I’m sure the animal lovers and PETA cringe at the mere mention of fur. I’m unashamedly a carnivore, so why wouldn’t I make use of the rest of an animal’s body? After all, I’m not making coats from dog or kitty, or hamsters. Having had different coats in my life, the consensus is that the warmest outerwear is made from fur, then down. My one fur is Mongolian lamb, a kicky little coat I purchased from eBay because it reminded me of a coat I had in Minnesota that was subsequently destroyed in a housefire. The other one is something I can’t even pronounce. I can proudly say that no American animals were harmed in the production of either garment. One came from Mongolia, the other from Canada.

The other pre-zero Tundra preparation is to make sure the hats are located and the gloves and mittens have mates. I don’t know about anyone else, but my household loses more gloves and mittens than socks in the dryer. I don’t understand it, because I keep all of them in baskets above my china cabinet. Every winter, I take the baskets down and for some reason am usually missing one or more glove(s).

This year, I have also had to consider Grace, the dog. She’s a Boston terrier, and when it’s colder than 20 degrees and there is more than a couple of inches of snow on the ground, she doesn’t like to go outside. I have attempted to allay her fears and her chills by getting her a coat to wear and by shoveling a clear spot to do her business only a few feet from the deck. We had another blizzard last night, so I was out shoveling my grass. I’m sure it’s comical to see, but it’s a necessary precaution to avoid in the house accidents.

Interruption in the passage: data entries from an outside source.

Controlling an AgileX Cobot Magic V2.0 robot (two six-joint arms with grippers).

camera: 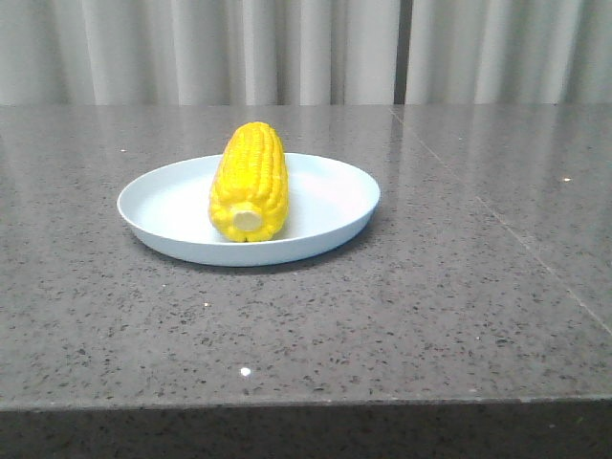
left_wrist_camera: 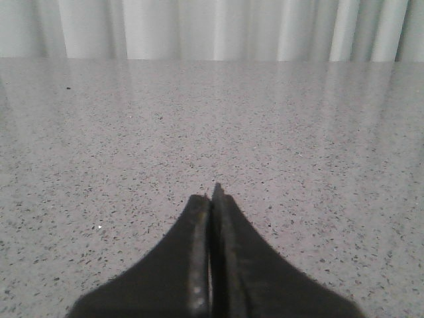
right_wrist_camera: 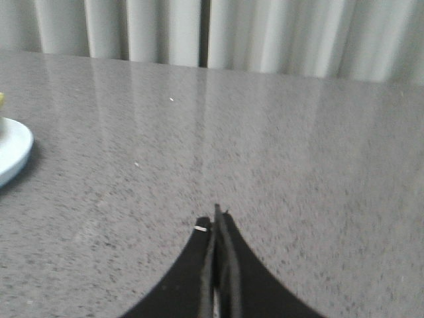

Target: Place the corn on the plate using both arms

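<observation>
The yellow corn (camera: 250, 182) lies on the pale blue plate (camera: 335, 196) in the middle of the dark speckled table, its pale cut end toward the camera. Neither gripper shows in the front view. In the left wrist view my left gripper (left_wrist_camera: 212, 197) is shut and empty, low over bare tabletop; corn and plate are out of that view. In the right wrist view my right gripper (right_wrist_camera: 216, 217) is shut and empty over the table. The plate's rim (right_wrist_camera: 13, 151) shows at that view's edge, well apart from the fingers, with a sliver of corn (right_wrist_camera: 2, 100) above it.
The grey speckled tabletop (camera: 430, 306) runs to a front edge near the camera. A seam line (camera: 497, 225) crosses the table's right part. Pale curtains (camera: 306, 48) hang behind the table's far edge.
</observation>
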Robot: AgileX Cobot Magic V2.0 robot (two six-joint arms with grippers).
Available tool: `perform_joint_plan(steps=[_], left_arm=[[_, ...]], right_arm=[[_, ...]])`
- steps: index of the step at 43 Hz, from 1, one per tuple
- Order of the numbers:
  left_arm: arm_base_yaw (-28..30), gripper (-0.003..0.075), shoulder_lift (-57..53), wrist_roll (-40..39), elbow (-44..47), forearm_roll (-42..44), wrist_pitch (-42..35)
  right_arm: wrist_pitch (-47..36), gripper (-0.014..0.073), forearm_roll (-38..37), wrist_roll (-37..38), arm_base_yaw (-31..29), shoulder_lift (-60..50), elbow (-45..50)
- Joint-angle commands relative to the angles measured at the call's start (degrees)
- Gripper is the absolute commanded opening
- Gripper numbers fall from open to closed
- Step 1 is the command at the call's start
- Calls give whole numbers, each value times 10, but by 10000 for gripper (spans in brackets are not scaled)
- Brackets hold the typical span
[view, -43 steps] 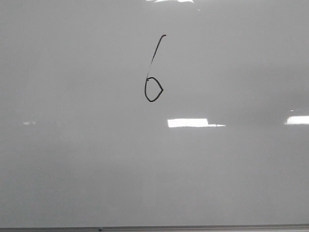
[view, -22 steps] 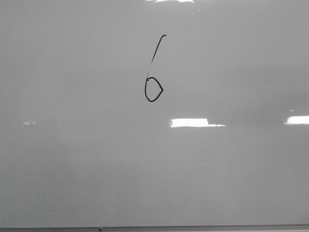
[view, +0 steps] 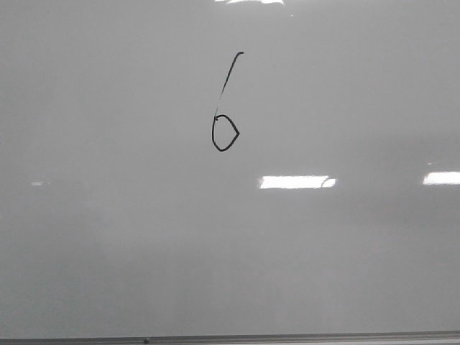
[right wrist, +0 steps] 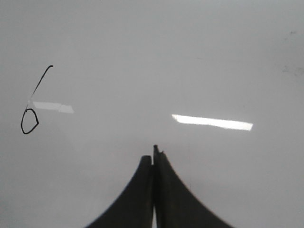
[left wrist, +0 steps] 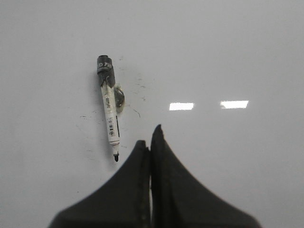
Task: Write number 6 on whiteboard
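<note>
The whiteboard (view: 108,237) fills the front view, glossy pale grey, its thin grey frame edge along the bottom. The number 6 (view: 225,108) is drawn on it in thin black line, a slanted stem and a small pointed loop. It also shows in the right wrist view (right wrist: 32,107). My left gripper (left wrist: 150,137) is shut and empty above the board (left wrist: 228,57); a white marker (left wrist: 109,112) with a black cap end lies on the board just beside its fingertips, tip uncapped. My right gripper (right wrist: 153,154) is shut and empty above the board (right wrist: 190,57), well apart from the 6.
Bright rectangular light reflections (view: 295,182) lie on the board. Faint smudges and marks (left wrist: 137,90) surround the marker. Neither arm shows in the front view.
The 6 has shifted slightly left in the front view and the reflection slightly right, as if the view moved a little. Nothing else differs.
</note>
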Motion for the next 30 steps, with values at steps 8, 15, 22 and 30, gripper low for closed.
perform_joint_plan(steps=[8, 15, 22, 30], left_arm=[[-5, -20, -9, -6, 3, -3, -49], [-5, -20, -9, -6, 3, -3, -49], [-5, -20, -9, -6, 3, -3, -49], [-5, -20, -9, -6, 3, -3, -49]], right_arm=[[-55, -60, -47, 67, -34, -64, 65], [-27, -60, -48, 67, -47, -66, 64], [-27, -60, -48, 67, -47, -66, 64], [-27, -60, -48, 67, -47, -66, 64]])
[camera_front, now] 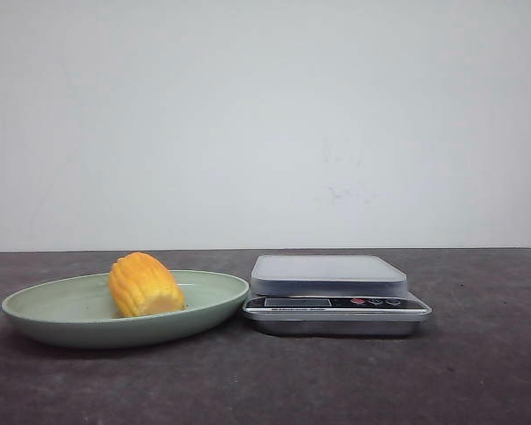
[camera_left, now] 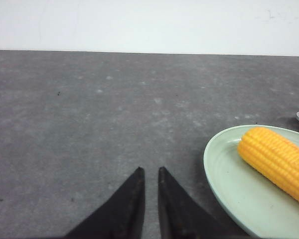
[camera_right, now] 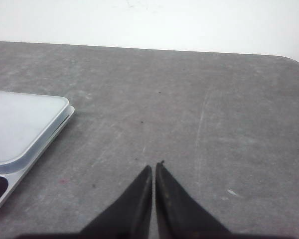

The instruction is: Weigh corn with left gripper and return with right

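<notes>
Corn [camera_front: 145,284] lies on its side in pale green plate [camera_front: 208,297], toward the plate's middle, untouched. Plate sits on dark grey surface [camera_front: 478,372], its rim just beside digital kitchen scale [camera_front: 334,292] on the right; scale platform bare. Left claw [camera_left: 150,172] hovers over bare surface near plate rim, fingers nearly together, holding nothing. Right claw [camera_right: 154,168] is closed, tips almost touching, empty, over surface near the scale corner.

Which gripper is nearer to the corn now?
Left. The left gripper has the corn on its plate close by; the right gripper sees only the scale.
</notes>
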Robot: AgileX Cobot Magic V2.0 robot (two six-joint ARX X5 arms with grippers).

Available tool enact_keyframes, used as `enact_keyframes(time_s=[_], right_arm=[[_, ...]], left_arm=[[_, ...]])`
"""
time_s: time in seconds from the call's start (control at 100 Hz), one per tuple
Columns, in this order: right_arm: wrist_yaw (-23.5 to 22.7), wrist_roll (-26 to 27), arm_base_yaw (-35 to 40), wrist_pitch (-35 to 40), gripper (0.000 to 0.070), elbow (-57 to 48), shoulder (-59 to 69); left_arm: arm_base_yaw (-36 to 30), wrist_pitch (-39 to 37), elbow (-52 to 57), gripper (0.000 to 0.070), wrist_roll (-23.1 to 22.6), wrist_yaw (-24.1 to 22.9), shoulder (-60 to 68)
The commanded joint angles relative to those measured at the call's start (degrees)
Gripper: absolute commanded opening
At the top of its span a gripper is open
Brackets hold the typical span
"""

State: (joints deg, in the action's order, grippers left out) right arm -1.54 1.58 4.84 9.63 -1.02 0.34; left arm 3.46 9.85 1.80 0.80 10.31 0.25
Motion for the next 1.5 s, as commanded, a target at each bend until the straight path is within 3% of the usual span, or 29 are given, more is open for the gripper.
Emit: enact_keyframes(time_s=[0.0, 0.3, 0.38, 0.45, 0.54, 0.61, 0.72, 0.79, 0.91, 1.02, 1.11, 1.18, 1.23, 1.36, 1.49], right_arm=[[0.0, 0.6, 0.1, -0.6, 0.0006, 0.2, -0.1], [0.0, 0.6, 0.1, -0.6, 0.0006, 0.2, -0.1], [0.0, 0.8, 0.1, -0.7, 0.0006, 0.2, -0.1], [-0.2, 0.9, 0.1, -1.0, 0.0006, 0.2, -0.1], [-0.2, 1.9, 0.1, -3.3, 0.0006, 0.2, -0.1], [-1.8, 7.4, 0.1, -5.6, 0.0006, 0.2, -0.1], [-8.8, 16.0, 0.1, -9.0, 0.0006, 0.2, -0.1], [-11.9, 19.0, 0.1, -12.3, 0.0006, 0.2, -0.1], [-17.2, 23.0, 0.1, -17.5, 0.0005, -1.0, -0.1], [-19.4, 23.5, 0.1, -13.6, 0.0004, -6.7, -0.1], [-19.5, 22.5, 0.1, -5.7, 0.0004, -14.4, 1.2], [-19.4, 18.7, 0.1, 0.8, 0.0004, -21.2, 3.8], [-19.4, 15.1, 0.1, 4.6, 0.0004, -26.4, 6.8], [-18.2, 8.0, 0.1, 13.8, 0.0004, -40.2, 16.4], [-12.0, 3.0, 0.1, 25.7, 0.0004, -54.1, 25.6]], left_arm=[[0.0, 0.4, -1.0, 0.0011, -0.5, -0.2, -0.1], [0.0, 0.4, -1.0, 0.0011, -0.5, -0.2, -0.1], [0.0, 0.4, -1.0, 0.0011, 1.6, 0.0, -0.1], [0.0, 0.3, -1.0, 0.0011, 8.9, 0.6, -0.1], [0.0, 0.4, -0.5, 0.0011, 21.8, 2.0, -0.1], [0.0, 0.5, 0.0, 0.0011, 30.6, 6.8, -0.1], [0.0, 0.3, 0.4, 0.0011, 35.5, 14.5, -0.1], [0.0, 0.4, 0.4, 0.0011, 37.9, 15.5, -0.1], [0.0, -0.4, 0.4, 0.0011, 50.8, 17.2, -0.1], [0.0, -11.5, 0.5, 0.0011, 66.3, 25.7, -0.1], [0.0, -23.9, 2.9, 0.0012, 72.0, 27.6, 0.0], [0.0, -20.4, 9.0, 0.0013, 71.3, 26.8, 0.7], [0.1, -12.7, 14.9, 0.0013, 67.2, 26.1, 2.2], [0.1, 8.9, 33.1, 0.0013, 45.8, 24.4, 10.4], [0.0, 23.6, 51.2, 0.0012, 27.5, 20.7, 21.0]])
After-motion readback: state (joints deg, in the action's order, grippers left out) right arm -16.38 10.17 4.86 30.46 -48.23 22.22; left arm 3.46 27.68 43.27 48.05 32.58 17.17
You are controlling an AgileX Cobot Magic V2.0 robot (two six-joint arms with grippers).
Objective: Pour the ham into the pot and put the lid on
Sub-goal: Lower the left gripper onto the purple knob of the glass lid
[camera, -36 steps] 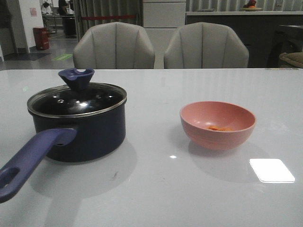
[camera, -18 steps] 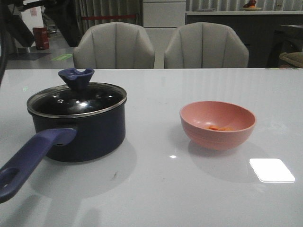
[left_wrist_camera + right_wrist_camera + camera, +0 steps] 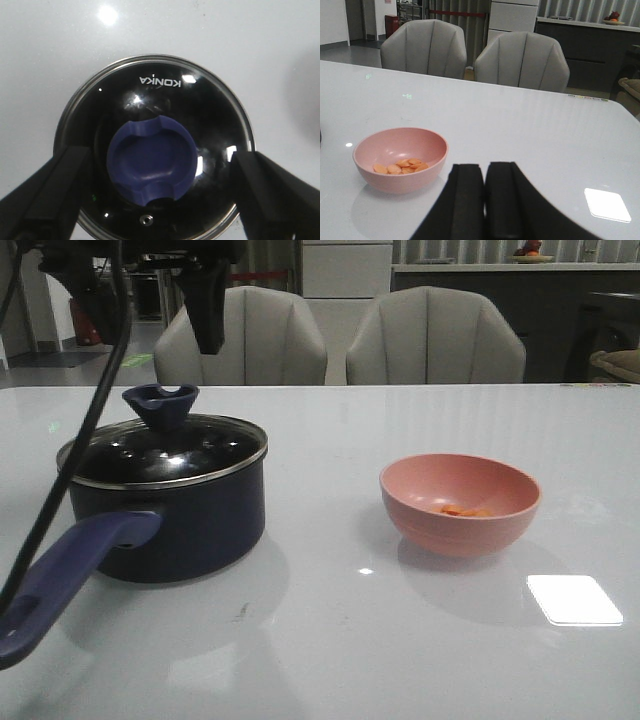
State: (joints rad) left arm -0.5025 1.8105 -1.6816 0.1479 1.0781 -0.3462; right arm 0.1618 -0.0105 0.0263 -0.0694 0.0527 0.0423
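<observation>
The thin orange-pink slices of ham [image 3: 400, 166] lie in a small heap at the bottom of the salmon-pink round bowl [image 3: 459, 503], toward the counter's [image 3: 400, 640] right side, well apart from the dark navy saucepan [image 3: 165, 510] on the left; the round glass lid [image 3: 152, 145] with its silver rim sits closed on that pot, blue notched knob [image 3: 151, 160] up, so I judge it must come off before I can pour; hence my left gripper [image 3: 155, 195] hangs above the knob, jaws spread wide to either side of it, touching nothing; my right gripper [image 3: 485, 200] waits near the bowl, jaws pressed together, empty.
</observation>
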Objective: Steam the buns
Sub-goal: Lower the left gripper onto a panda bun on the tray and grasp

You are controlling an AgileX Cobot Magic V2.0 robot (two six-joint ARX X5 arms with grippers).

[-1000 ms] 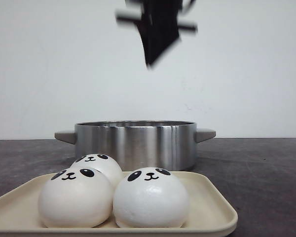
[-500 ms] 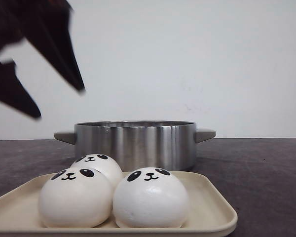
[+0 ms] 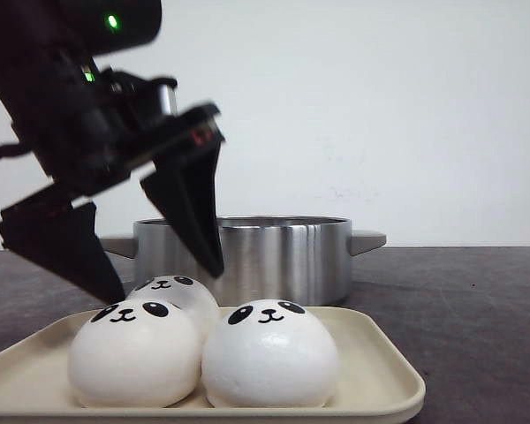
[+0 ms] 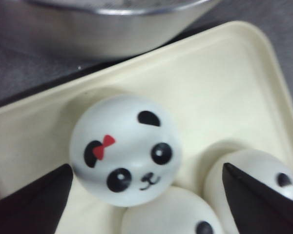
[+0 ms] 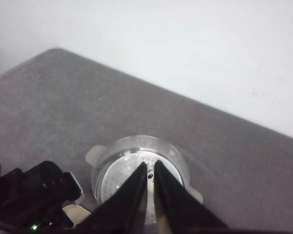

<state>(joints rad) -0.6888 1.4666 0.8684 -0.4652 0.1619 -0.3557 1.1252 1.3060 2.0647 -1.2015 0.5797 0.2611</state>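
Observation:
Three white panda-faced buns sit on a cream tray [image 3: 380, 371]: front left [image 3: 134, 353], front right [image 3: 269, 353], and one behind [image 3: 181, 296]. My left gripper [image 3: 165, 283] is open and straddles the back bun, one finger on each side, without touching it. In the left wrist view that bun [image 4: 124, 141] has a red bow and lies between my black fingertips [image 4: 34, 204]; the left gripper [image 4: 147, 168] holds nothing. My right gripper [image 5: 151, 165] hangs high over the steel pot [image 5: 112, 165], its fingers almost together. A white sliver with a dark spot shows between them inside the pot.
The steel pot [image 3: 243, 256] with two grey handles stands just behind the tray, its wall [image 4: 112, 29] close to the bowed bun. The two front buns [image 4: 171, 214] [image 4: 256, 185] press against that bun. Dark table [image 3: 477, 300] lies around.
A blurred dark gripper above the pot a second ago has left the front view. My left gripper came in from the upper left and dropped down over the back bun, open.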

When it’s this cold, I also have to refill the humidifier in the music room about four times a day. That’s four gallons a day! If I didn’t, my violin would go quickly out of tune. I also have to make sure my flannel lined khakis are washed and available, and that I have plenty of wool socks.

I only have 24 hours before the temperatures take a nose dive, so I will be off. Anyone who complains of their supposedly “cold” weather and I find out it’s above zero will get no sympathy from me.